Historic house in Indiana, United States

Thomas Moore House, also known as the Moore-Christian House, is a historic home located at 4200 Brookville Road in Indianapolis, Indiana. It was built in the 19th century, and is a two-story, five-bay, L-shaped, Italianate style brick dwelling. It has a low hipped roof with double brackets and segmental arched openings. At the entrance is a gable roofed awning with large, ornate brackets and ornate Queen Anne style scrollwork design on the gable front.

It was listed on the National Register of Historic Places in 1984.

== Introduction ==
The Thomas Moore House – also known as the Moore-Christian House – is a historic farmhouse on the east side of Indianapolis, Indiana (Center Township, Marion County). Located at 4200 Brookville Road on the west bank of Pleasant Run creek, this brick dwelling was once the center of a large 19th-century farm.

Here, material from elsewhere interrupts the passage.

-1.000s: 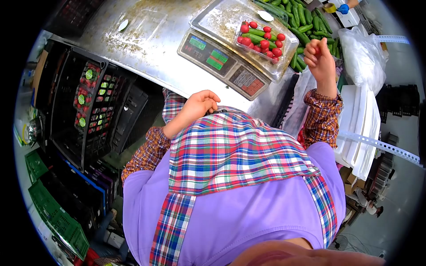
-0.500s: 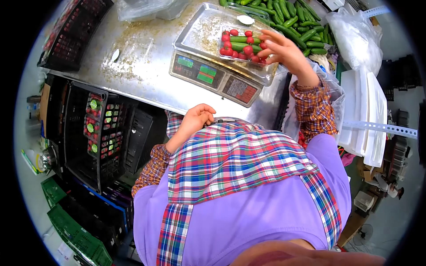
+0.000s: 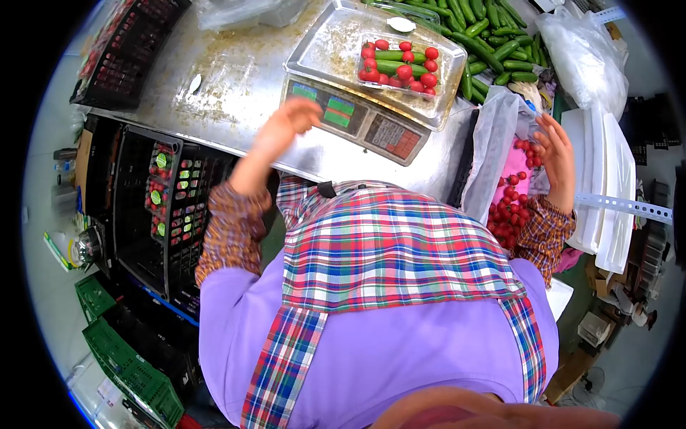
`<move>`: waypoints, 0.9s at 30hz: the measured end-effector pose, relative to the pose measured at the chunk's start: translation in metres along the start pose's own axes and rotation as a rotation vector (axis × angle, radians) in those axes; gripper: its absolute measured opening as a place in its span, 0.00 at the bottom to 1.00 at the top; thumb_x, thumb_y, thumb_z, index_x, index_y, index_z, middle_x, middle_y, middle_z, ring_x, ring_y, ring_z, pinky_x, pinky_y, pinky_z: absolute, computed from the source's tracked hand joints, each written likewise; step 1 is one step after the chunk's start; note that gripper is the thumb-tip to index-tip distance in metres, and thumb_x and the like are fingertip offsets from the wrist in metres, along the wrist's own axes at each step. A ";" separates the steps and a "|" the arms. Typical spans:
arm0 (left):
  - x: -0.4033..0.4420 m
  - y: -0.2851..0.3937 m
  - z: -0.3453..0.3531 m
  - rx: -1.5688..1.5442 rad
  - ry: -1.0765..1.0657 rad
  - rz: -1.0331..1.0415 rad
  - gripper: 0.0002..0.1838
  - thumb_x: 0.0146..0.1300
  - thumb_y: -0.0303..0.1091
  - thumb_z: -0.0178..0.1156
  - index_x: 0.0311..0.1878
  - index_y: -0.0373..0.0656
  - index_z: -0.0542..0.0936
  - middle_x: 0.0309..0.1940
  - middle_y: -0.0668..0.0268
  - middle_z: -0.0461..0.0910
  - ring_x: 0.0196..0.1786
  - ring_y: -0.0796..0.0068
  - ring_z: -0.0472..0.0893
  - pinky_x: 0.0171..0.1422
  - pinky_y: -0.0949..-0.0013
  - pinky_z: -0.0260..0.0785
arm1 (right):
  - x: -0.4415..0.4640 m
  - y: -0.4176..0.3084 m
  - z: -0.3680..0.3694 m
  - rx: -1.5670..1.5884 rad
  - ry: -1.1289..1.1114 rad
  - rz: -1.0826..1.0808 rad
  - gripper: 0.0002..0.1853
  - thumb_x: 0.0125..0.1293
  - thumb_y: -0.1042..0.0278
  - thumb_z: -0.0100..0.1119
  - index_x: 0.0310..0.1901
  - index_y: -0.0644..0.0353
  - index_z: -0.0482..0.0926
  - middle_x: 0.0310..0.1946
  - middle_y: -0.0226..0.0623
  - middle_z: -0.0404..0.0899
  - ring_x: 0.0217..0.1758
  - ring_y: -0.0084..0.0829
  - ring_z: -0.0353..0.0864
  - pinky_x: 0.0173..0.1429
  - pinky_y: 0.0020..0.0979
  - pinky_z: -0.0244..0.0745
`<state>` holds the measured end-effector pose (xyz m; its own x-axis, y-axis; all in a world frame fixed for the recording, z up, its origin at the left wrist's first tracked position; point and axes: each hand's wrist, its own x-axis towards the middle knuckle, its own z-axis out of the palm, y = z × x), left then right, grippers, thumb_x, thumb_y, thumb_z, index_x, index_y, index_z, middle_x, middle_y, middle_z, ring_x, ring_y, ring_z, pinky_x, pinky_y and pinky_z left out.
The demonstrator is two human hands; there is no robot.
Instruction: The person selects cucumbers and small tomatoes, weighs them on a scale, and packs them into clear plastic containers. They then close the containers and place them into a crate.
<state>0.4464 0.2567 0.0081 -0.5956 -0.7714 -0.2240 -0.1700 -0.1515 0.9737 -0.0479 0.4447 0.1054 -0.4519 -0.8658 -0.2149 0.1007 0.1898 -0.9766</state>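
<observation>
A clear plastic tray [image 3: 366, 80] of cherry tomatoes [image 3: 405, 72] and small cucumbers [image 3: 389, 67] rests on the metal pan [image 3: 325, 43] of a weighing scale [image 3: 361, 125]. Over the scale's left front corner is my left hand [image 3: 286, 125], smeared by motion; nothing shows in it. On the right, my right hand [image 3: 557, 154] is open, fingers stretched, above a plastic-lined crate [image 3: 493, 132] of loose cherry tomatoes [image 3: 509, 211]. It is beside a few tomatoes on the vine, and I cannot tell whether it touches them.
Many cucumbers [image 3: 493, 46] are heaped behind the scale. A clear plastic bag [image 3: 586, 61] lies at the back right, near white foam sheets [image 3: 600, 179]. Black crates with packed tomatoes [image 3: 161, 193] stand left of me. Another black crate [image 3: 125, 57] is on the steel table [image 3: 236, 100].
My right hand has left the tray on the scale and moved right, over the crate of loose tomatoes. My left hand has risen from my waist toward the scale's front.
</observation>
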 end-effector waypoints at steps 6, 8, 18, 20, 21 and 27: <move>0.118 0.093 -0.045 0.219 0.181 0.104 0.19 0.65 0.43 0.52 0.53 0.41 0.75 0.44 0.68 0.80 0.39 0.81 0.74 0.46 0.73 0.67 | -0.025 -0.002 -0.021 0.083 0.035 -0.092 0.21 0.70 0.67 0.48 0.61 0.66 0.66 0.57 0.43 0.71 0.43 0.24 0.77 0.39 0.21 0.72; 0.160 0.096 -0.025 0.306 0.129 -0.066 0.24 0.66 0.50 0.50 0.55 0.41 0.73 0.48 0.67 0.79 0.38 0.80 0.72 0.45 0.72 0.67 | -0.033 -0.008 -0.016 0.089 0.032 -0.116 0.21 0.70 0.67 0.48 0.61 0.66 0.66 0.57 0.43 0.71 0.42 0.23 0.77 0.39 0.21 0.72; 0.224 0.074 0.015 -0.166 0.188 0.094 0.30 0.68 0.59 0.42 0.57 0.40 0.71 0.40 0.69 0.80 0.39 0.77 0.72 0.48 0.68 0.64 | -0.041 -0.017 0.015 -0.032 -0.033 -0.162 0.18 0.69 0.65 0.50 0.57 0.62 0.70 0.50 0.35 0.75 0.36 0.19 0.76 0.35 0.17 0.70; 0.198 0.081 0.009 -0.124 0.114 0.213 0.22 0.69 0.50 0.46 0.54 0.42 0.74 0.34 0.70 0.80 0.41 0.76 0.75 0.50 0.66 0.65 | -0.038 -0.014 0.020 -0.024 -0.043 -0.106 0.18 0.69 0.64 0.50 0.57 0.61 0.70 0.50 0.35 0.76 0.36 0.19 0.76 0.34 0.17 0.71; 0.186 0.075 0.011 0.040 0.068 0.274 0.20 0.67 0.47 0.49 0.52 0.42 0.74 0.34 0.68 0.80 0.41 0.74 0.75 0.51 0.65 0.65 | -0.034 -0.011 0.025 -0.018 -0.052 -0.075 0.18 0.69 0.64 0.49 0.57 0.61 0.70 0.49 0.34 0.76 0.36 0.19 0.77 0.34 0.17 0.71; 0.138 0.005 0.024 0.718 0.090 0.682 0.19 0.56 0.35 0.63 0.50 0.41 0.75 0.43 0.53 0.76 0.45 0.56 0.76 0.51 0.59 0.68 | 0.025 0.027 0.090 -0.143 -0.278 0.136 0.29 0.66 0.58 0.54 0.64 0.62 0.60 0.49 0.38 0.76 0.29 0.23 0.79 0.22 0.19 0.70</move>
<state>0.3440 0.1643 -0.0190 -0.6860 -0.6030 0.4073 -0.2663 0.7289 0.6307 0.0230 0.3869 0.0742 -0.1823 -0.9175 -0.3534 0.0094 0.3578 -0.9337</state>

The home is noted for its Italianate style architecture, with a symmetrical five-bay façade, decorative wooden brackets, and segmental-arched windows, accented by later Queen Anne trim on the front porch gable. The property carries deep historic significance due to its association with one of Indianapolis's prominent early families (the Moore family, followed by the Christian family) and the role they played in local development. Today, the house stands as a rare survivor of the area's agrarian past, surrounded by a neighborhood that was once the Moore farm. It has been recognized for its historic value – protected by a preservation easement since 1979 and listed on the National Register of Historic Places in 1984.

== Moore farm and construction of the house ==
Thomas Moore, an Irish immigrant, arrived in the Indianapolis community in 1831 while working on the construction of the National Road. Indianapolis had been founded only a decade earlier (1821), and the National Road, which had reached Indianapolis by 1834, was expected to stimulate growth in central Indiana. Moore obtained a government land grant for a large tract about 3 mi east of downtown, in what was then open countryside. According to family accounts, his land patents were signed by President Andrew Jackson, reflecting the early 1830s timeframe of his settlement. Thomas Moore established a livestock farm that would grow to be one of the area's earliest and most successful farming enterprises.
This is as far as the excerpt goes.